Terrorist attacks, most recently in London and Manchester, England, have raised the pressure on law enforcement and lawmakers in countries like the U.K. and the U.S., to proactively intercept and interrupt terrorist communications. On May 24, members of the Senate Judiciary Committee’s Subcommittee on Crime and Terrorism addressed practical issues regarding warrants for overseas data in a hearing titled “Law Enforcement Access to Data Stored Across Borders.”
In the U.S., law enforcement efforts to obtain email communications have been limited by a case decided last summer by the U.S. Court of Appeals for the Second Circuit, Microsoft Corp. v. United States. There, the Second Circuit held that the Stored Communications Act did not allow the government to execute a warrant for data stored by a U.S. internet service provider on a server located in a foreign country. The court held that the Stored Communications Act, a law adopted in 1986 as part of the Electronic Communications Privacy Act (“ECPA”), does not apply extraterritorially. The effect of the ruling is that the government cannot use a U.S. warrant to obtain electronic data held in a foreign country.
In the wake of Microsoft, the physical location of the server used to store electronic data has become a focal point in the debate over the appropriate restrictions on law enforcement’s ability to access data—especially data arbitrarily or strategically stored offshore by U.S.-based technology companies.

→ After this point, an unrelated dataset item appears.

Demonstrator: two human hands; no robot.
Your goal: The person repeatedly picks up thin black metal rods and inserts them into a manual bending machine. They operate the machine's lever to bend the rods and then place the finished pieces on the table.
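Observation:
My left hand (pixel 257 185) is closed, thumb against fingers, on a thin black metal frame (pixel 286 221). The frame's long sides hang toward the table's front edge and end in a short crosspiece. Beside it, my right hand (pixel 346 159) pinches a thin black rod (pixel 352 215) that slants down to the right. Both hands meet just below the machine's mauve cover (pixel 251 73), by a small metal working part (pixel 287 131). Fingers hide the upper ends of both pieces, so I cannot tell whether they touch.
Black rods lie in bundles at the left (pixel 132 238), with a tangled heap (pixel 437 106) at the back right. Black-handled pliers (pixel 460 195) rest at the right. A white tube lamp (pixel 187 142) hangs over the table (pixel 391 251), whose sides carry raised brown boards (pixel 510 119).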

The Subcommittee on Crime and Terrorism’s May 24 hearing featured representatives from the Attorney General’s office, the U.K. government, the private sector (Microsoft), as well as from academia. Senators and panelists raised a host of issues, but chief among them was the perceived absurdity that a U.S. enforcement agency that has a U.S.-issued warrant based on probable cause for the data of a U.S. citizen who is suspected of committing a crime in the U.S. against a U.S. victim will not be honored by a U.S. ISP if that individual’s data happens to be stored on a server in Ireland (or anywhere other than the U.S.). In a world in which terrorism knows no borders, those facts are further magnified in the context of the internet age. Relevant electronic data can be stored almost anywhere, in multiple places, and can be moved at lightning speed.

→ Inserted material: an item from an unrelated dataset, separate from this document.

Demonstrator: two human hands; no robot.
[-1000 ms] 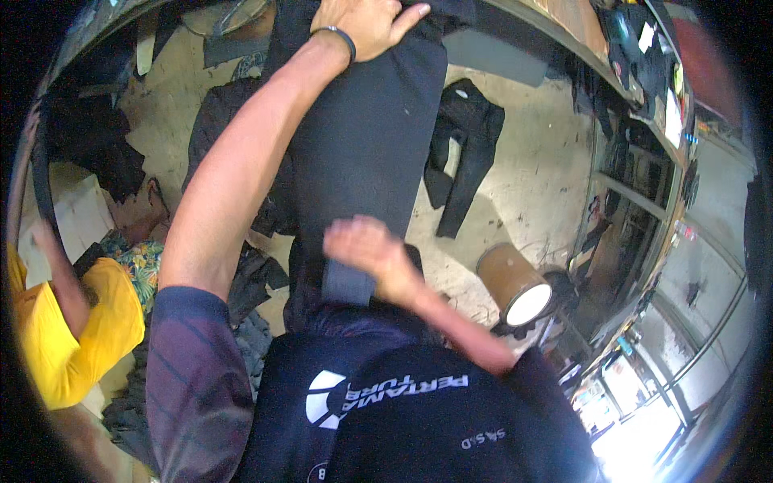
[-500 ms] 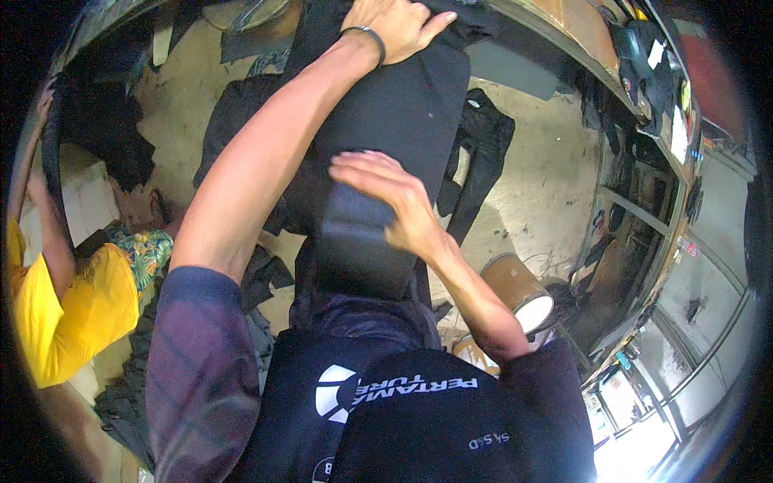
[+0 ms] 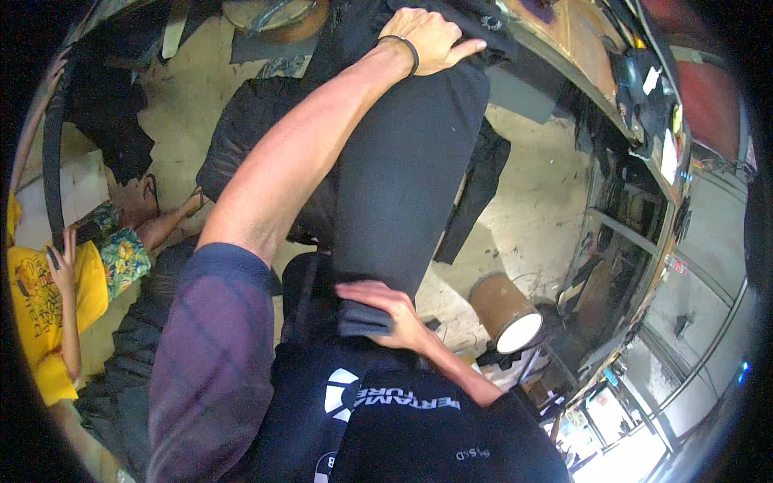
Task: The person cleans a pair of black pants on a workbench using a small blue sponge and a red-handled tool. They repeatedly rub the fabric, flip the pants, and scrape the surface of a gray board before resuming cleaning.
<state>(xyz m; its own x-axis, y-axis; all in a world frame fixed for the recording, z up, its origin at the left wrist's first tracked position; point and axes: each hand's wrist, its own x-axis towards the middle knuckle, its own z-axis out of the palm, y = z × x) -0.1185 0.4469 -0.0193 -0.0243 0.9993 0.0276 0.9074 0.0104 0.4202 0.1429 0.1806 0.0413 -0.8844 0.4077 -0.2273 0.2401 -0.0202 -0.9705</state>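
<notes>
A long dark garment [image 3: 403,169] stretches smooth and flat from the top of the view down towards my body. My left hand [image 3: 431,42] presses on its far end, fingers curled into the cloth and thumb pointing out to the right. A dark band circles that wrist. Close to my waist, my right hand [image 3: 386,302] is closed over a dark, block-shaped thing [image 3: 365,319] at the garment's near end. The kind of that block cannot be made out, and my hand covers its upper part.
A brown cylindrical container [image 3: 491,302] with a pale end lies to the right. Dark cloth [image 3: 254,133] hangs beside the garment on the left. Further left a person in a yellow shirt [image 3: 56,298] holds a dark strip. A worn table edge [image 3: 564,56] runs along the upper right.
My right hand has slid with the block from mid-garment down to the near end, baring the smooth cloth. The left hand keeps its place on the far end. The view has shifted slightly.
</notes>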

Reforming the ECPA appears to have attracted strong bipartisan support. Senators participating in the hearing readily welcomed arguments that Congress should change the ECPA in a way that would (a) overturn Microsoft and return to the prior status quo, where warrants served on U.S. ISPs are honored even if the data is stored on a server located abroad, and (b) lift the restrictions in the EPCA that prevent U.S. ISPs from turning over data pursuant to foreign warrants (like those issued in the U.K.). The panel focused on the differences and similarities between data security laws in the U.S. and U.K., and in particular, discussed a proposed bilateral agreement between the countries that would essentially allow each country to honor the other’s search warrants. Senators asserted that information critical to preventing terrorist attacks can sometimes escape the reach of law enforcement simply by virtue of where the relevant electrons happen to reside.
It will be interesting to see lawmakers come together in a bipartisan manner to bring the ECPA in line with modern realities and how they will attempt to achieve a balance between the two critical, and sometimes in tension, interests of privacy and security.